Swiss research lab Cern explains how cloud computing could help tackle the petabytes of data generated by the Large Hadron Collider particle accelerator.
When your day job is figuring out the workings of the universe you need some heavy duty computing power at your disposal.
That's why researchers at Cern, the Swiss research lab that is home to the Large Hadron Collider (LHC) particle accelerator, are drafting in some additional muscle from the cloud.
The LHC experiments alone generate 22PB of data every year, which needs sifting and probing in Cern's quest to answer fundamental questions such as 'What is the origin of mass?'.
Cern already supplements its processing power via a network of 150 computing centres, known as the Worldwide LHC Computing Grid (WLCG), which store and analyses its research data. The WCLG puts some 150,000 processors at Cern's disposal but the research institute is examining whether it could double that number by turning to cloud computing.
The research institute is taking part in the Helix Nebula initiative, a pilot project designed to kick-start the European cloud computing industry by carrying out scientific research in the cloud.
Data from LHC experiments will be handled by various EU-based cloud providers over the next two years, as part of the project's goal of examining the role that cloud computing could play in EU research.
Bob Jones is Cern's head of openlab, the public-private partnership that helps Cern identify new information technologies that could benefit the lab. He said that Cern needs to find new sources of computing power, as demand will soon outstrip supply in its on-site computing facilities.
"We can consume as much computing capacity as we can get our hands on," he said.
"On the Cern site we can't increase the size of our datacentre much more. Two or three years down the line we're going to be limited by space and by electrical consumption.
"We have to think of what other options are open to us and the on-demand, elastic cloud computing provided by a number of these companies seems like a very good option for us to explore."
To test the suitability of cloud platforms for its research Cern is using them to run simulations of the Atlas experiment within the LHC. So far Cern has run the simulations using 1,000 virtual machines running in parallel on a platform provided by vendor Cloud Sigma. Jones said that Cern will trial various cloud platforms offered by providers taking part in the Helix Nebula project before deciding whether to shift larger data sets and more of its software stack to the cloud.
"We're working with one experiment at the moment, if this proves successful then we can expand it to all of our different software applications."
During the next two years Cern will scrutinise services provided by the Helix Nebula cloud vendors, comparing them to the cost of providing compute power and storage in-house, as well as considering issues such as scalability, data security and access.
"Depending on how well it performs we could flood these commercial services. Currently we are using 150,000 CPUs continuously [via the WCLG grid] and we could potentially double that," said Jones.
Other research agencies trialling cloud-based research as part of the EC-backed Helix Nebula project are the European Space Agency (ESA), which will carry out satellite-based research into natural disasters, and the European Molecular Biology Laboratory (EMBL), which will carry out genetic research.

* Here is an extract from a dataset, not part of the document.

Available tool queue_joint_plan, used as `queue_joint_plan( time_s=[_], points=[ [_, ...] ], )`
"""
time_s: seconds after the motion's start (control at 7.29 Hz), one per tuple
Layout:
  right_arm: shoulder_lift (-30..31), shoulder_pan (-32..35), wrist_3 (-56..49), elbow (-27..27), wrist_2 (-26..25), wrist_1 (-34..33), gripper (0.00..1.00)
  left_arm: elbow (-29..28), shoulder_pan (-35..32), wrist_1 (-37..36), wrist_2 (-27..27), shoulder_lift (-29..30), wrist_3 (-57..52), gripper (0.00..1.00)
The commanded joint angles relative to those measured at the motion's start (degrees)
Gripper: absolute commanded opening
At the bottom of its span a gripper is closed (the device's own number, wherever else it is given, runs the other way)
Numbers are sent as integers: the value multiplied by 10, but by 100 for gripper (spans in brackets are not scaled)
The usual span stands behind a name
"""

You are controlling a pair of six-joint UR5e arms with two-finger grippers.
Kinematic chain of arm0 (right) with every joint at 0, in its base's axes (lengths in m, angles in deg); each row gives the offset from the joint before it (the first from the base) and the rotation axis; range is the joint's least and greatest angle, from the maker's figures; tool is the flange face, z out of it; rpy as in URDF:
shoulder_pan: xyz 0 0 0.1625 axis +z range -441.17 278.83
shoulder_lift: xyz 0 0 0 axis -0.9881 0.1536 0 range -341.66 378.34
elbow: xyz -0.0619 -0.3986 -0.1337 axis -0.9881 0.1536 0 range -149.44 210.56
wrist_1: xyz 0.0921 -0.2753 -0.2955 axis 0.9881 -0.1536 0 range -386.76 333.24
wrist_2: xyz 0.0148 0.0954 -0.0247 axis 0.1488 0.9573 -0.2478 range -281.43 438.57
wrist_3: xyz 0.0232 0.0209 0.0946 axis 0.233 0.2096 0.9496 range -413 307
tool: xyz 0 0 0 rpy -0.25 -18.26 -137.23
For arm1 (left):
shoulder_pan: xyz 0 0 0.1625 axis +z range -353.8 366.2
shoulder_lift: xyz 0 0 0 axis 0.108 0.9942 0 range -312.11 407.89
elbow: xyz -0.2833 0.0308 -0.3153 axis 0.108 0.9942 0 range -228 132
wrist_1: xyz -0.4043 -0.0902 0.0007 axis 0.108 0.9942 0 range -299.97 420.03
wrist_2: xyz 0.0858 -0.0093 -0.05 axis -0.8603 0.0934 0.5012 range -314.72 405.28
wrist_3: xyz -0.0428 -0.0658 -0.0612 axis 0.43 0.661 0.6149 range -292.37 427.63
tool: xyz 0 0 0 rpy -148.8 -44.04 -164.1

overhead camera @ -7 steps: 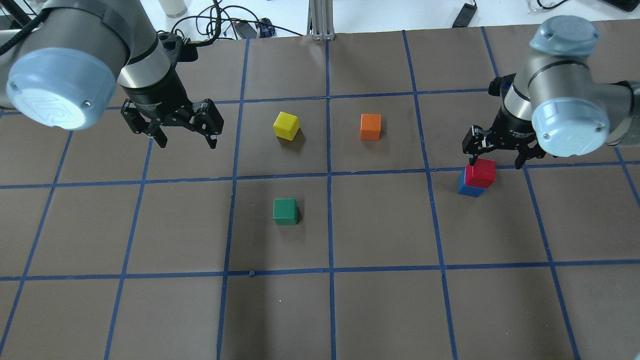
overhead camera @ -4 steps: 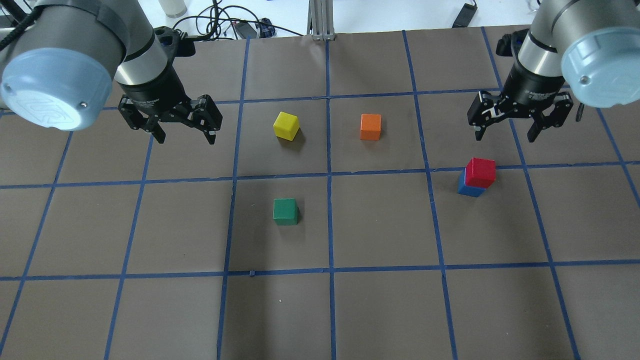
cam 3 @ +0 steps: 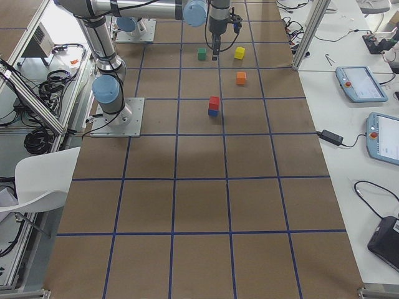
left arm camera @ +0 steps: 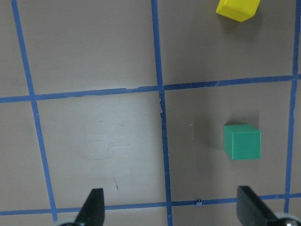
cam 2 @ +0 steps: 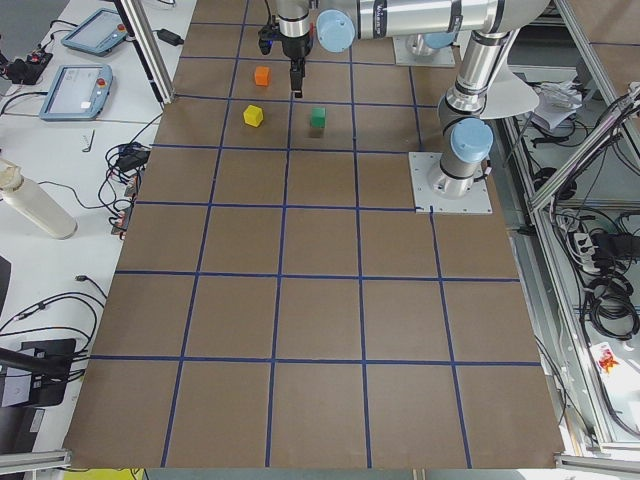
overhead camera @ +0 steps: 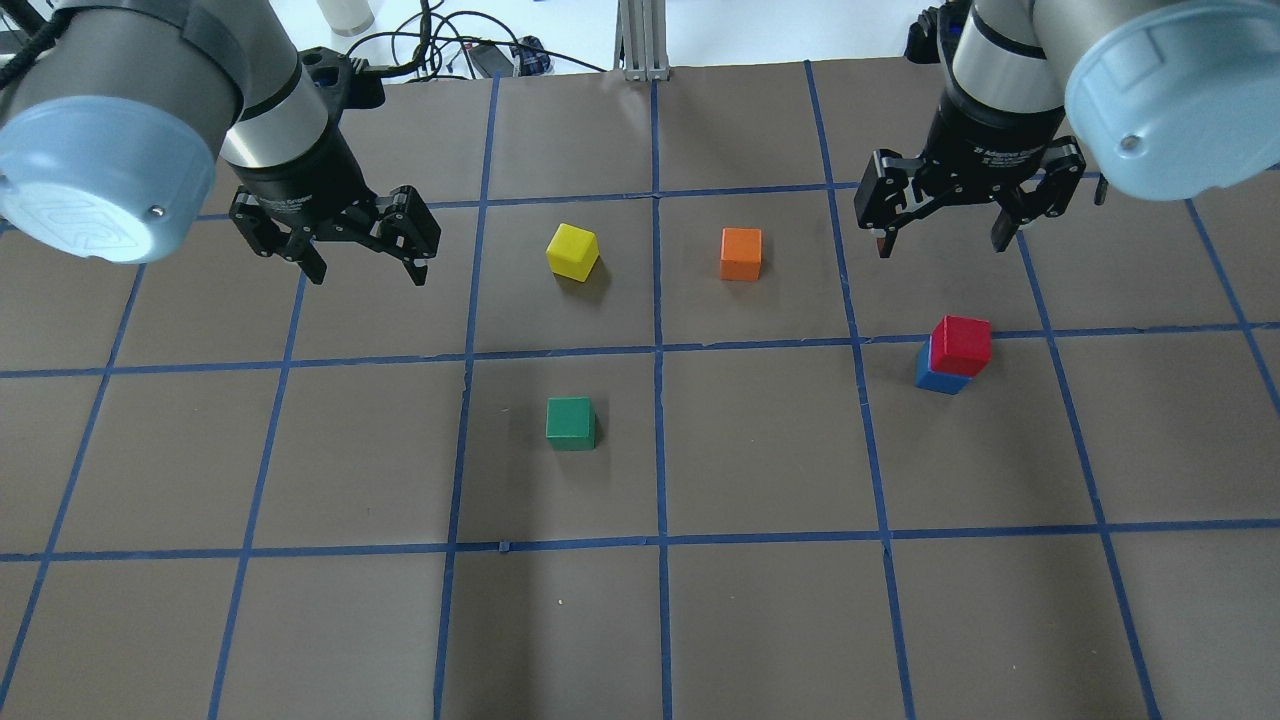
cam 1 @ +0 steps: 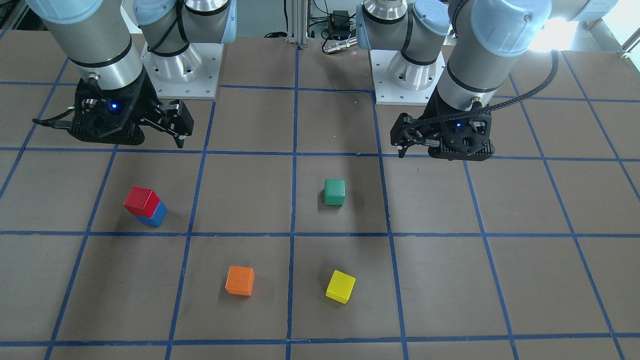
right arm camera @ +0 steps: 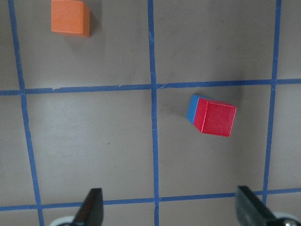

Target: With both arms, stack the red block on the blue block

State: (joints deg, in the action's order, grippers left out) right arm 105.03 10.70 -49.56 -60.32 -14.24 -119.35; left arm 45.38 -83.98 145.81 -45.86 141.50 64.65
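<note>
The red block sits on top of the blue block at the table's right, slightly offset. The stack also shows in the front view, red block over blue block, and in the right wrist view, where the red block covers most of the blue block. My right gripper is open and empty, raised and apart from the stack, on its far side. My left gripper is open and empty, above the table's left part.
A green cube lies near the middle, a yellow cube and an orange cube lie farther back. Blue tape lines grid the brown table cover. Cables lie beyond the far edge.
My right gripper has let go of the red block, risen and moved back and left from the stack. The red block stays on the blue block. My left gripper has barely moved.
</note>
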Motion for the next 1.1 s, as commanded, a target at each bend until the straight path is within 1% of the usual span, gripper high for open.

Jones said that the organisations' combined appetite for data storage and processing could kick-start the cloud-market in Europe and provide a solid base of business for cloud vendors to grow from. About 13 technology vendors - including major suppliers like SAP and Atos Origin - have so far signed up to take part in Helix Nebula.
"We are trying to boot strap a European cloud market, we think that between us as large organisations we have enough critical mass to encourage these companies to come forward and form a cloud market in Europe," said Jones.
"If we can demonstrate that it is technically and financially feasible for world-leading research organisations like Cern, the ESA and EMBL to make use of these resources then that will attract others."
More importantly for Cern, Jones said, the additional computing power and storage promised by the cloud could help researchers analyse LHC data more rapidly.
"In the next few years we're going to have in excess of 20PB of data each year, which must be stored, processed and distributed to the thousands of physicists around the world.
"By giving them more compute capacity we give them more options as to what they can look for inside the physics data - they can do better data mining and analysis.
"We could potentially speed up the time to discovery by reducing the time it takes to analyse the data coming off accelerators."